--- Supplied material ---
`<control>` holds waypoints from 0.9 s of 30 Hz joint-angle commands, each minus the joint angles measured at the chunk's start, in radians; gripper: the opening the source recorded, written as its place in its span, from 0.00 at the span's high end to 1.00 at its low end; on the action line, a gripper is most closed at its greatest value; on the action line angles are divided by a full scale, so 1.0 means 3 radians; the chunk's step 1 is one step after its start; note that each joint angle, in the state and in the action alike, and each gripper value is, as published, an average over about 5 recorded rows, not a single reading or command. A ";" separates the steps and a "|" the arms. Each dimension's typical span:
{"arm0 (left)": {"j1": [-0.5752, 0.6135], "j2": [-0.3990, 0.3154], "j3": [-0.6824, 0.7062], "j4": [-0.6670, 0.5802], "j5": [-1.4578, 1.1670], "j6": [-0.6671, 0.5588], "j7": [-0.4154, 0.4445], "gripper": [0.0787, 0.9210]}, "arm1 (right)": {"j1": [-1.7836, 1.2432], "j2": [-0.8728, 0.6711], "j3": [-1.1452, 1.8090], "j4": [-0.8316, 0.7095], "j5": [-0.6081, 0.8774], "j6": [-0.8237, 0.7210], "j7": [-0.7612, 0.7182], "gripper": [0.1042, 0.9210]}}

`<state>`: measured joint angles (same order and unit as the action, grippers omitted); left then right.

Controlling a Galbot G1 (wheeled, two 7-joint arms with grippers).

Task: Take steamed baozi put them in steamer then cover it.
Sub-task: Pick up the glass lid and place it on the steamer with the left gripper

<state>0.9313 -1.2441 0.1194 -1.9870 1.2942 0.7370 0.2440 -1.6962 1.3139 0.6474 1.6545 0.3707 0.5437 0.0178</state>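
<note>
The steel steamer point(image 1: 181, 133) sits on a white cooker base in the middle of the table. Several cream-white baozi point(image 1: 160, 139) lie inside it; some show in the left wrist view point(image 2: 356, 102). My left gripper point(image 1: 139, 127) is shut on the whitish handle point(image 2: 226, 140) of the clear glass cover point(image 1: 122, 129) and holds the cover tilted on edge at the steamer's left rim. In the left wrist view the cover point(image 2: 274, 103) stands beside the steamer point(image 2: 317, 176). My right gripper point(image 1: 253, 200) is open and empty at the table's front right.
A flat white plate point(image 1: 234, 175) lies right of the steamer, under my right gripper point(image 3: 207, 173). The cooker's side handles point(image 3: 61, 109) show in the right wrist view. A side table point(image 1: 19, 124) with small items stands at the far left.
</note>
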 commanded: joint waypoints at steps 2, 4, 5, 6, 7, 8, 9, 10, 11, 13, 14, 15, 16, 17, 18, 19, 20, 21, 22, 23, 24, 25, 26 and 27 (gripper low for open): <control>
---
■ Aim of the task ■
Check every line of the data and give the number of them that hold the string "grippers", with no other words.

■ Expected answer ■
2